_Assigned task_
Where the listing below reaches the line containing "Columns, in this", start writing out lines exactly, and stop once the line containing "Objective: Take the" has been written.

_Provided material_
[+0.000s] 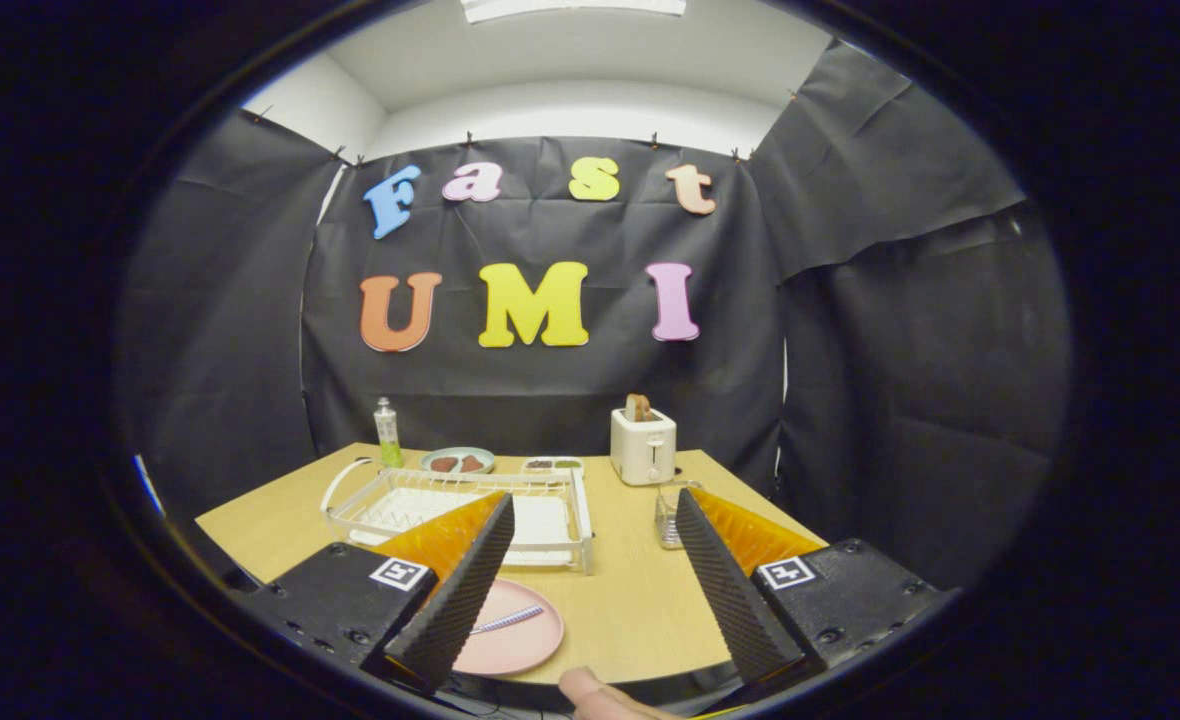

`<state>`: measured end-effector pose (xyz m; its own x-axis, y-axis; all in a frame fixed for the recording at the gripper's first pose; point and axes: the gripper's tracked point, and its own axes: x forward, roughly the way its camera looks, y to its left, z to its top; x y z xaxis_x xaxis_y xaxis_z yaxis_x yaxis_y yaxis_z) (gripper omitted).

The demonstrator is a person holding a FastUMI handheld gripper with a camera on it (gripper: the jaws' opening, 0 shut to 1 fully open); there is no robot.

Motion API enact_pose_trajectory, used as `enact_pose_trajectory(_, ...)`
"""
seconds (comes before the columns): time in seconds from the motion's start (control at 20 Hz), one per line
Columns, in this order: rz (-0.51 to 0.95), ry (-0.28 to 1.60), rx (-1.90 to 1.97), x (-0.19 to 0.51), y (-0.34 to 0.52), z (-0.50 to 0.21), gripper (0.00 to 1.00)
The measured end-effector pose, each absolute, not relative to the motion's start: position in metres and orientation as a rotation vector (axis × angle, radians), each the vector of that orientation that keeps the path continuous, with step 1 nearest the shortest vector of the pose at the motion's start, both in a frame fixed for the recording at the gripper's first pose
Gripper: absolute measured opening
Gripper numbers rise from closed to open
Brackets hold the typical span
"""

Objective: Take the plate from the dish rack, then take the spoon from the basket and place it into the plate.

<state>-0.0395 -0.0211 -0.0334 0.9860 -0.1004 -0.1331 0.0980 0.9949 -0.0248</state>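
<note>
A pink plate (520, 630) lies flat on the wooden table (630, 590), close in front of the white dish rack (470, 505) and partly behind my left finger (460, 590). A spoon (506, 619) with a striped handle rests across the plate. My gripper (590, 590) hangs above the table's near edge, open, its two ribbed fingers wide apart with nothing between them. A small clear basket (668, 515) stands just beyond the right finger (725, 590), partly hidden by it.
A white toaster (643, 445) with bread in it stands at the back. Behind the rack are a green bottle (387, 432), a plate of food (458, 460) and a small tray (553, 464). A fingertip (600, 695) shows at the table's near edge.
</note>
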Motion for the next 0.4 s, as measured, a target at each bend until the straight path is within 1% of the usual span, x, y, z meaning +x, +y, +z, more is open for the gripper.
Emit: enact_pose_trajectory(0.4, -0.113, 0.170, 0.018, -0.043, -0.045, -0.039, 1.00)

_Exercise result_
Columns, in this order: rz (-0.51 to 0.95), ry (-0.28 to 1.60), rx (-1.90 to 1.97), x (-0.19 to 0.51), y (-0.34 to 0.52), z (-0.50 to 0.21), gripper (0.00 to 1.00)
The measured end-effector pose, each absolute, not relative to the motion's start: position in metres and orientation as a rotation vector (axis × angle, radians), each the vector of that orientation that keeps the path continuous, with step 1 nearest the shortest vector of the pose at the motion's start, both in a frame fixed for the recording at the gripper's first pose
Gripper: absolute measured opening
Gripper numbers rise from closed to open
Brackets hold the typical span
"""

Objective: Take the plate from the dish rack, then take the spoon from the basket and place it into the plate.

The output has been completed.